## Problem description
Please look for the string "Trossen" below and report every line in which it occurs.

Stored data entries
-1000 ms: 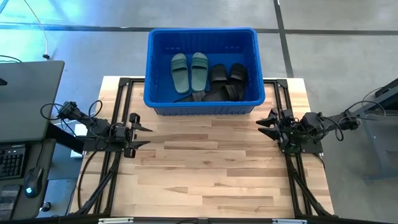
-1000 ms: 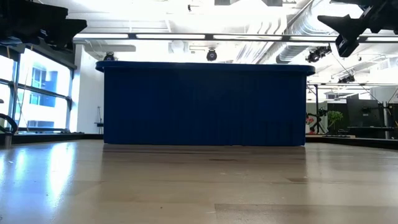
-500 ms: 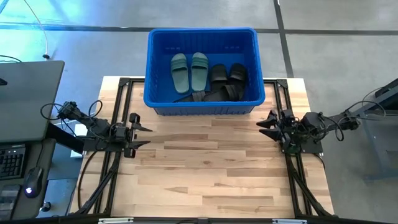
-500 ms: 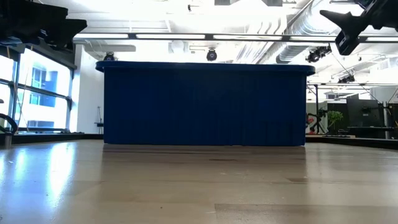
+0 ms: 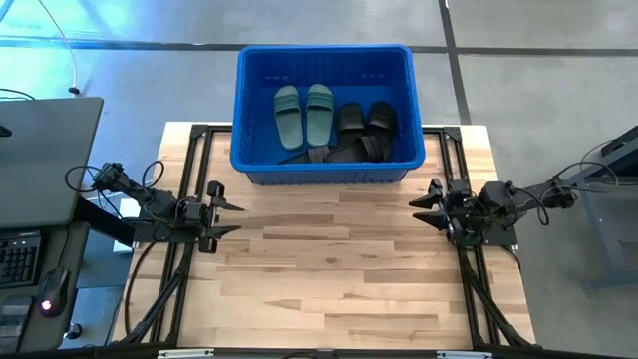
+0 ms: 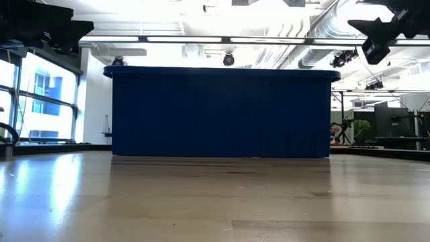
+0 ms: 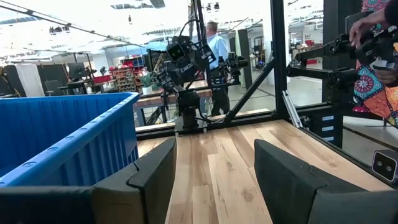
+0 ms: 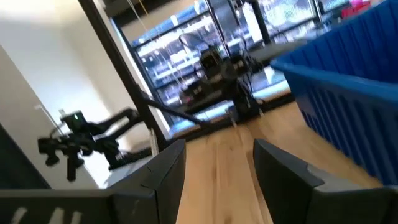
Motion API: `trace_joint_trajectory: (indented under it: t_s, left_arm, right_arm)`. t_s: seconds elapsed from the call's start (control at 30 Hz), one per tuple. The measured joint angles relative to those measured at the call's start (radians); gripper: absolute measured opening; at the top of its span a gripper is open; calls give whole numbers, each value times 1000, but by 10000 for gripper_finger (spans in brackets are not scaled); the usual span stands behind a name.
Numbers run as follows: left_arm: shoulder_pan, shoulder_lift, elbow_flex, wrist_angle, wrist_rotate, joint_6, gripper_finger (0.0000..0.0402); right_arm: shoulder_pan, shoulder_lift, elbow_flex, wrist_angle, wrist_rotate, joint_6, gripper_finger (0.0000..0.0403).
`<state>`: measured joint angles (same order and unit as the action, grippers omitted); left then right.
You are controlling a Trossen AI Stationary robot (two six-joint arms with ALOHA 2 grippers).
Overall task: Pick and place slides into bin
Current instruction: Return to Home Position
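The blue bin (image 5: 325, 165) stands at the table's far edge. In it lie two sage green slides (image 5: 303, 112) side by side and several black slides (image 5: 357, 133) to their right. My left gripper (image 5: 233, 218) is open and empty at the table's left edge, pointing right. My right gripper (image 5: 423, 206) is open and empty at the table's right edge, pointing left. The bin's wall also shows in the low view (image 6: 222, 113), the left wrist view (image 7: 62, 140) and the right wrist view (image 8: 348, 106).
Black frame rails (image 5: 195, 140) run along both sides of the table. A grey desk with a keyboard (image 5: 20, 259) stands left of the table. Bare wooden tabletop (image 5: 329, 269) lies between the grippers and the near edge. People stand in the room beyond (image 7: 216, 46).
My right gripper has drawn a little toward the table's near edge and tipped slightly, staying open. The left arm, the bin and the slides have kept still.
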<state>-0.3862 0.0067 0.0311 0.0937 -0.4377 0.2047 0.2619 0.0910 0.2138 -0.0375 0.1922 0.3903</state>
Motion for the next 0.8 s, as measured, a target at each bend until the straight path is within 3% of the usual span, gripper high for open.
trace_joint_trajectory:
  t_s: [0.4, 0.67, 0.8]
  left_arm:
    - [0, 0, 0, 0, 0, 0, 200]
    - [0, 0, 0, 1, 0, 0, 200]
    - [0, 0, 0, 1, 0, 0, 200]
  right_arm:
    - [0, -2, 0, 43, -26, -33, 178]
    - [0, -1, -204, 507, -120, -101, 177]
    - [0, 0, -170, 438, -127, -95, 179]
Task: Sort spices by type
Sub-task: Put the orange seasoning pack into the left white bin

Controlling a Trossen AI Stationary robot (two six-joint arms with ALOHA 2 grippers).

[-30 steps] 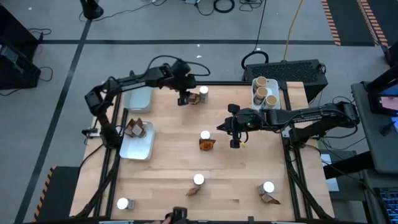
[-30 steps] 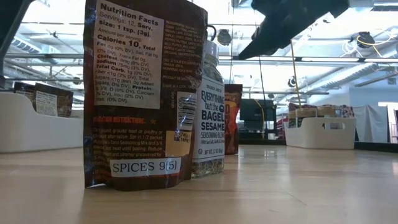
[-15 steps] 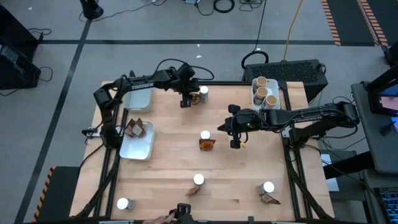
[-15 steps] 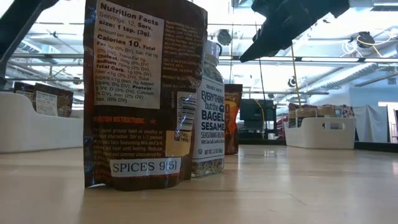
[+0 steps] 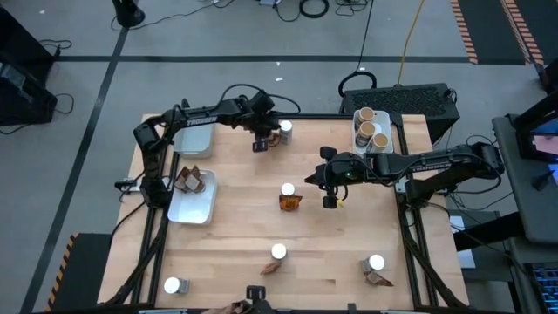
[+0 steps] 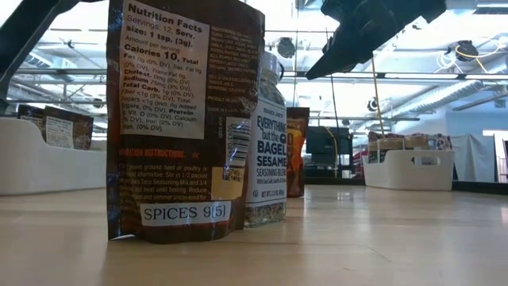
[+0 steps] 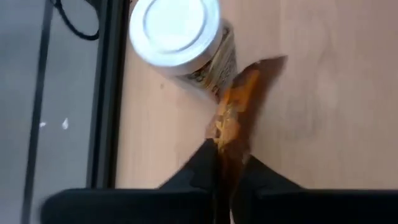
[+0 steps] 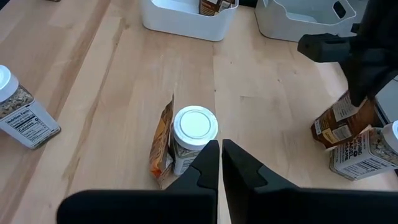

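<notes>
The room beyond is a grey floor strewn with cables, and in the low view bright ceiling beams and windows. The pale wooden tabletop carries two white trays at its left (one holding brown packets) and a third tray at the far right with cork-topped jars. White-lidded jars stand scattered, most just beside a packet. At the far edge the left gripper has its fingers clenched on a brown packet touching a white-lidded jar. The right gripper, fingers pressed together and holding nothing, hovers near the centre.
</notes>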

## Output
You are controlling a Trossen AI Stationary robot (two six-joint arms with ALOHA 2 grippers).
Controlling a Trossen AI Stationary robot (two six-joint arms with ALOHA 2 grippers).

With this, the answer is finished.